埼玉県三郷市 真言宗豊山派延命院 石井秀誉住職

2018年11月28日付 中外日報(キラリ ― 頑張る寺社・宗教者・宗教施設)

うなぎ供養塔と石井住職
うなぎ供養塔と石井住職

埼玉県三郷市の真言宗豊山派延命院の境内に、石井秀誉住職(66)が建立したうなぎ供養塔がある。毎年、うなぎ料理店主や問屋、うなぎ好きが参列して供養会が行われる。

同寺のある彦倉地区にこんな昔話が伝わる。大雨が続き、古利根川の堤防が決壊。流された人々を助けるため、こぎ出した小舟から見えたのは、丸太状のものをつかみ、あるいはまたがり、難を逃れようとする子どもや老人たちだった。彼らを救ったのは縄のようにより集まったうなぎの大群で、地域の人々は恩返しのためにうなぎを食べないと誓ったという。

3代にわたり住職を務める同寺の食卓にもうなぎが上ることはなく、外でも一切口にすることなく育った。

同寺は足利時代の創立で、1486年、古利根川の洪水の際に上流から流れ着いた虚空蔵菩薩像が福徳や智恵を授けると人々の信仰を集める。

うなぎは虚空蔵菩薩の化身または使者といわれ、同寺にもうなぎを描いた絵馬が伝わる。近年まで産卵場が判明しなかったなど、うなぎの謎に満ちた生態も信仰の対象となるのに影響したと石井住職は推察する。

高齢の他地域の人には現在も「彦倉の人は食べないんだよな」と言われるが、近年は風習を知らず、うなぎを食べる住人も増えた。

石井住職は「風化させてはいけない。うなぎを通じ、命の大切さを考え、感謝の気持ちを持って生活できるよう供養塔を作ろう」と発願。2005年に建立した。大日如来を表す球体の中にうなぎが浮き彫りと線画で刻まれている。球体表面には大日如来、観音菩薩、虚空蔵菩薩の梵字を刻み、両脇を子育て観音像と虚空蔵菩薩像が守護する。

今年の供養会は10月28、29日に行われた。一般参列しやすい日曜と料理店などの定休日の月曜に設定。ホームページを通じ遠方から供養塔婆を申し込む業者もいる。

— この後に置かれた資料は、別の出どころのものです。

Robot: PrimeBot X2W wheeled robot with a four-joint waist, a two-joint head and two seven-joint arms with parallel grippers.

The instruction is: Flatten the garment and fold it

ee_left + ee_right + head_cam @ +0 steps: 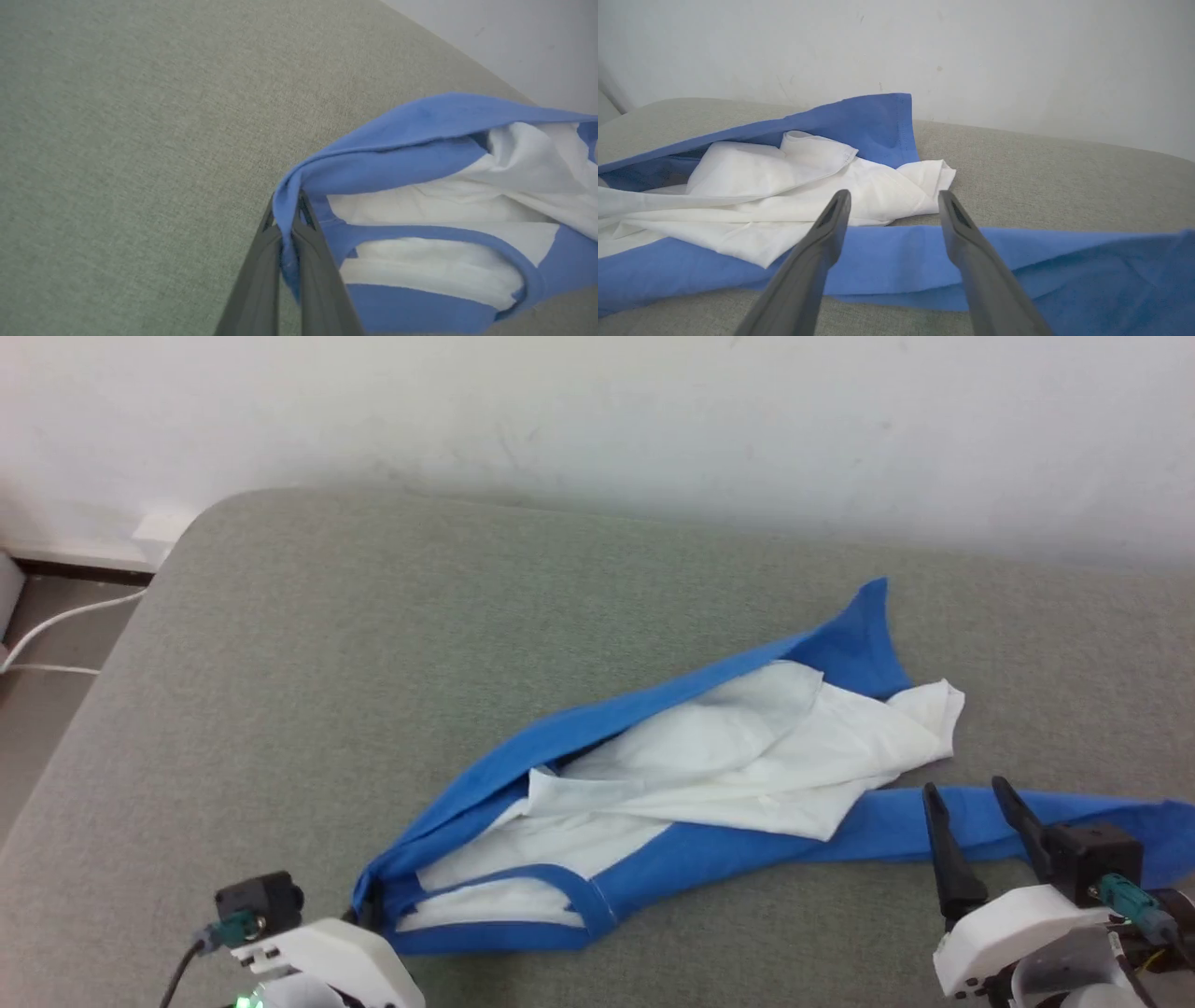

実は虚空蔵菩薩への信仰があつい地域やうなぎに救われた伝承が残り、うなぎを口にしない風習が伝わる地域が日本各地にあるという。石井住職は幾つかの地域に電話で問い合わせ、実際に足を運んできた。今後も地域との交流や情報交換を重ね、ゆくゆくは「うなぎサミット」を開きたいと熱意を燃やす。